While it is clear that the relevant legal framework has in principle, as its aim, to ensure the exclusive use of the patent by its proprietor, it also provides for some exceptions to this rule. The most important exception, which has become highly relevant due to the current situation, is undoubtedly the possibility of having to grant compulsory licenses to third parties, which allows, under certain special conditions, governments to circumvent the rights that protect specific inventions. This possibility, which has so far, been used very rarely in Europe, might seem extremely restrictive for the patent proprietor, but it could be a one-way street in circumstances where human lives are at stake.

A relevant provision is also contained in Greece’s current legal framework. The relevant provision allows the licensing of an invention to public sector institutions on the ground of imperative reasons related to public health, under the condition that the products covered by it are not sufficient to meet domestic demand. Such compulsory licenses are granted by virtue of a decision of the competent Ministers, in return for which the proprietor of the patent receives reasonable compensation. Similar provisions are also found in the laws of other EU Member States, such as France and Spain.

Nevertheless, it has to be stressed out, that the above-mentioned provision allows the State, to merely produce the products covered by the patent after obtaining the required compulsory license. It does not exempt the State from the obligation to compensate the proprietor of the patent and by no means does the license lead to the expropriation of the patent, which remains the patent proprietor’s property.

It is perhaps this exceptional possibility found in the patent legal framework, which could allow States to circumvent intellectual property rights on any medicines that will be potentially created, that triggered the debate on “the acquisition of patents”, which has also been in the spotlight of certain reports in the Greek press.

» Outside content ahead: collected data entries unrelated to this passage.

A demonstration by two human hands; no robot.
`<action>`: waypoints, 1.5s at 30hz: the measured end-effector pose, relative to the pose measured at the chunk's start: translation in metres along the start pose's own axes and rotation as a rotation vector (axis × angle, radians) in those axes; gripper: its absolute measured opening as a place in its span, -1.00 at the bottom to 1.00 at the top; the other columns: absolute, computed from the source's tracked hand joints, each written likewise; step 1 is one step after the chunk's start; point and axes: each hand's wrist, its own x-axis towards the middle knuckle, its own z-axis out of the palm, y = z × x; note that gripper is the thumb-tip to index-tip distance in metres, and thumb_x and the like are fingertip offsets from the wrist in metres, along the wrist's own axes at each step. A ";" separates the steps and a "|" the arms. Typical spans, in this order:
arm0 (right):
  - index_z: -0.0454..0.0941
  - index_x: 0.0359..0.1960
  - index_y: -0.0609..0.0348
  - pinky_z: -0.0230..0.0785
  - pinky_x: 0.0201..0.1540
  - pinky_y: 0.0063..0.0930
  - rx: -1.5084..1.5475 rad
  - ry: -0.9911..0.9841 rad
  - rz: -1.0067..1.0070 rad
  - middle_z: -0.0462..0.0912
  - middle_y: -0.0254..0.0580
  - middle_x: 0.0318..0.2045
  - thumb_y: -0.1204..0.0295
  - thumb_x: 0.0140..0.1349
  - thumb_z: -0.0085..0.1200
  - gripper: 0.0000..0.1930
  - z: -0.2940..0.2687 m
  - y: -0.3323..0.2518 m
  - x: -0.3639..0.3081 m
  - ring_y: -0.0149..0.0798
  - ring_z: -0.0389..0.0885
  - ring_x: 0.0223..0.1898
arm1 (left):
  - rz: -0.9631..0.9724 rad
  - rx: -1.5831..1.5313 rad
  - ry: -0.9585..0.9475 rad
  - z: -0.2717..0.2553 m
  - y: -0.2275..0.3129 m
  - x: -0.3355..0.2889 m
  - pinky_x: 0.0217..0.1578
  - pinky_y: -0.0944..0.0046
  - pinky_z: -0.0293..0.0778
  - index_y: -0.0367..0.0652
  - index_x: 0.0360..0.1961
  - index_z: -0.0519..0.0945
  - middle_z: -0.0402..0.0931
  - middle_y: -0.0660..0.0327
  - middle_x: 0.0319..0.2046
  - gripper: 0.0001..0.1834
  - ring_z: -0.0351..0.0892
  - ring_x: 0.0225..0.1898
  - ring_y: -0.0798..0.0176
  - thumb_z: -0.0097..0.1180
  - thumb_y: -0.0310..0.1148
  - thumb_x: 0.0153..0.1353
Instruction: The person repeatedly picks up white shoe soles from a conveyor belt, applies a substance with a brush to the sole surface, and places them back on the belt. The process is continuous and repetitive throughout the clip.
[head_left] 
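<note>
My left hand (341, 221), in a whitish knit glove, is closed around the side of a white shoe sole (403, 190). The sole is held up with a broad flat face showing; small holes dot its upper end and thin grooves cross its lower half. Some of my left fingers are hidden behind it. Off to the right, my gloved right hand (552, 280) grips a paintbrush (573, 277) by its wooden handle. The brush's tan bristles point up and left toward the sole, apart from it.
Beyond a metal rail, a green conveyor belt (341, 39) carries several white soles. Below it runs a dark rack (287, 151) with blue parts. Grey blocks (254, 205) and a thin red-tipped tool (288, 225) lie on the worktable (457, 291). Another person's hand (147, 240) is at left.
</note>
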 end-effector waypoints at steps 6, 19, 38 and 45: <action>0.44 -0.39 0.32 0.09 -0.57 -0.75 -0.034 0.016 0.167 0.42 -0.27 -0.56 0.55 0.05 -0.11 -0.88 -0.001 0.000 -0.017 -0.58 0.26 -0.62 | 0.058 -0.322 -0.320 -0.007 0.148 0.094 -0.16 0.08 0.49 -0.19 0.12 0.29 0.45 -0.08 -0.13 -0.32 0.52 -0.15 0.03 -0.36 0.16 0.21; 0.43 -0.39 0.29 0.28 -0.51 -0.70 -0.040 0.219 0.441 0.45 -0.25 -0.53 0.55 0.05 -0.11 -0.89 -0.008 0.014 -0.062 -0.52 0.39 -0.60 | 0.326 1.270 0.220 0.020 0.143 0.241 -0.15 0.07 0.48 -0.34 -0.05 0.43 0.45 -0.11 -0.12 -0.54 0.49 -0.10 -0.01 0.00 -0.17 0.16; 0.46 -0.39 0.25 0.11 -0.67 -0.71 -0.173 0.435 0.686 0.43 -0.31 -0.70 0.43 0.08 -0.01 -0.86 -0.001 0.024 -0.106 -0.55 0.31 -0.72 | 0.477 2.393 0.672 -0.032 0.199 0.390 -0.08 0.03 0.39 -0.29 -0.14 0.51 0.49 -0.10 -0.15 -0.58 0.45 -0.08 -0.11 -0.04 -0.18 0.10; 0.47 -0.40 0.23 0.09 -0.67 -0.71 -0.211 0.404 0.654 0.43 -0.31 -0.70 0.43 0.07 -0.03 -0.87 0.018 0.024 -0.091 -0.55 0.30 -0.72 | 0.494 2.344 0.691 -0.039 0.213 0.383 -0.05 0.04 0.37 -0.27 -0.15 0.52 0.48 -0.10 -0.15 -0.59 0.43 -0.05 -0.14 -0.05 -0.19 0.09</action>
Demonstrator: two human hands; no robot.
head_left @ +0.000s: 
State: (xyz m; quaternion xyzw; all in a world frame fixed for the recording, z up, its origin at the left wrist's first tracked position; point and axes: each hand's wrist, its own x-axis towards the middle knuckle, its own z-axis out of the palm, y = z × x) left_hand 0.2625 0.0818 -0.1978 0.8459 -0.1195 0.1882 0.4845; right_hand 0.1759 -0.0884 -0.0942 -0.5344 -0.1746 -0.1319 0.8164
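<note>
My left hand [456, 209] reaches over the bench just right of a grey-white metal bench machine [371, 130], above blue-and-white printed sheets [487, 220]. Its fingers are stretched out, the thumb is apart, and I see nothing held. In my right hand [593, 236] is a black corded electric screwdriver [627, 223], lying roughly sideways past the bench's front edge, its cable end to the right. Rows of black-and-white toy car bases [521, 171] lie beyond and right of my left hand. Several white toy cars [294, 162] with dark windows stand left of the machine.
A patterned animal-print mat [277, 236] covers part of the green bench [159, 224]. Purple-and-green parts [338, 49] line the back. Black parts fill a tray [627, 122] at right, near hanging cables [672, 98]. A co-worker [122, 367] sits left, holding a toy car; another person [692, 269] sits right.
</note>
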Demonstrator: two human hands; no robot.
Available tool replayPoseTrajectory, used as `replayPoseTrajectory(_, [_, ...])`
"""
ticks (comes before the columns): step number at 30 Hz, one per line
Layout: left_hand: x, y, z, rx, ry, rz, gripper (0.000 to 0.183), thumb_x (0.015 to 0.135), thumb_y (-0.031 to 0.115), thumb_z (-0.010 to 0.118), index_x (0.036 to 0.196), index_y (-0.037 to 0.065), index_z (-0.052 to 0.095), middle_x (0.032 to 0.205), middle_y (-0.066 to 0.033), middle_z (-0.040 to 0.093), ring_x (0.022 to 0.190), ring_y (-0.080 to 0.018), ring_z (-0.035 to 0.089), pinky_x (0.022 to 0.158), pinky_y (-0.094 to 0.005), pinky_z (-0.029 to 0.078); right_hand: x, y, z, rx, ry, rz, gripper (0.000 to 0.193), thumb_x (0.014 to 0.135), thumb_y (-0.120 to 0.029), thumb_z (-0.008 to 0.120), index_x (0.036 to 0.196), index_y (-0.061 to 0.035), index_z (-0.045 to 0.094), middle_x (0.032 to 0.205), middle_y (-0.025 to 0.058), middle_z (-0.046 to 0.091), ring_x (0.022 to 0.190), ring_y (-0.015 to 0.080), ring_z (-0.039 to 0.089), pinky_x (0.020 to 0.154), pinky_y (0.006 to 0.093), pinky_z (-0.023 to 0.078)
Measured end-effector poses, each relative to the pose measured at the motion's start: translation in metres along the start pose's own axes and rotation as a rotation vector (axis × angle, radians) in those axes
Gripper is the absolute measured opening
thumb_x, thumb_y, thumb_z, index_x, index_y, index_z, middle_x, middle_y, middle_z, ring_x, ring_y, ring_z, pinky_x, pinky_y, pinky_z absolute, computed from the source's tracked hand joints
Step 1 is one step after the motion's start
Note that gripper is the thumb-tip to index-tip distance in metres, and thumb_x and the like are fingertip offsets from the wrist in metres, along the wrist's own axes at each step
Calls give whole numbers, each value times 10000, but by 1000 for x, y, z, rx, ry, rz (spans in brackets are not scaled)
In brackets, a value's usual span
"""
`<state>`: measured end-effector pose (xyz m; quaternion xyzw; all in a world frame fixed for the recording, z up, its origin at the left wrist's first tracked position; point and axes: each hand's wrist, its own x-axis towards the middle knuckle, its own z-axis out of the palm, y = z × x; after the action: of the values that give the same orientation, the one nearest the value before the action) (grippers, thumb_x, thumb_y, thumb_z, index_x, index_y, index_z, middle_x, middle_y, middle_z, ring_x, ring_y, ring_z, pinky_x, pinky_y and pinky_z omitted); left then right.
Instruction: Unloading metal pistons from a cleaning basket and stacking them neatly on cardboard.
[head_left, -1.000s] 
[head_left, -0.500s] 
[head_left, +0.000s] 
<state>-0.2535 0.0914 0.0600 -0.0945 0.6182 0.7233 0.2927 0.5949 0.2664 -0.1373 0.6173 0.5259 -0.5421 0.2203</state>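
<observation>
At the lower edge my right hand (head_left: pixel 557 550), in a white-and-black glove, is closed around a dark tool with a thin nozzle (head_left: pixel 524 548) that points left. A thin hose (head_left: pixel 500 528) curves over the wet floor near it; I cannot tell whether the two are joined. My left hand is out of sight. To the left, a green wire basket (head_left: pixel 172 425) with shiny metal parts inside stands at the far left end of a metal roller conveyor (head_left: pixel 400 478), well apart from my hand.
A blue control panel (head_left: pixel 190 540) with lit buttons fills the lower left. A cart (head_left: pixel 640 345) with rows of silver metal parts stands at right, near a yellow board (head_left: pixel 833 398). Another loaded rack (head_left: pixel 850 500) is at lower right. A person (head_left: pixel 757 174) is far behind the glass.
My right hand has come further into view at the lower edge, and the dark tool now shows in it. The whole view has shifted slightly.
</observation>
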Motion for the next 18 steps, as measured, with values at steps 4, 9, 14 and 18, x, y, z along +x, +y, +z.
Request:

Under the pressure of the pandemic, the voices of those who argue that the medicines or vaccines that will be created, should be immediately made available to the public, are becoming more and more. In an article published on March 31st 2020, the Financial Times reported that Costa Rica submitted to the WHO, a proposal for pharmaceutical companies to voluntarily pool their intellectual property for medicines and vaccines, in order for governments or other drug manufacturers to be able to proceed to their production, allowing them to do this at a lower cost.

In an article published on the April 6th 2020, the German newspaper Frankfurter Allgemeine reported, that the Greek Prime Minister is in favor of the acquisition of patents, (that will be granted for the protection of Covid-19 related medicines) jointly with other European Partners, considering it as an appropriate solution in order to ensure the rational provision to the Public of means of defense against the virus. It is also mentioned that the relevant financial lure could act as a counterbalance to the (economic and organizational) support offered by the US and UK governments to pharmaceutical companies which are involved in the project of developing medicines and vaccines to treat the disease.

It is rather obvious, that the existing fear is that the medicines and vaccines that will be created will, at least at a first stage, be channeled in order to meet the needs, exclusively of the States that have supported the research efforts of the pharmaceutical companies, thus making the access to them in other States that also need them, more challenging. As a safeguard against such a “state of emergency”, the Legislator had, in foresight introduced the possibility to allow for the granting of the “compulsory licenses”, mentioned above.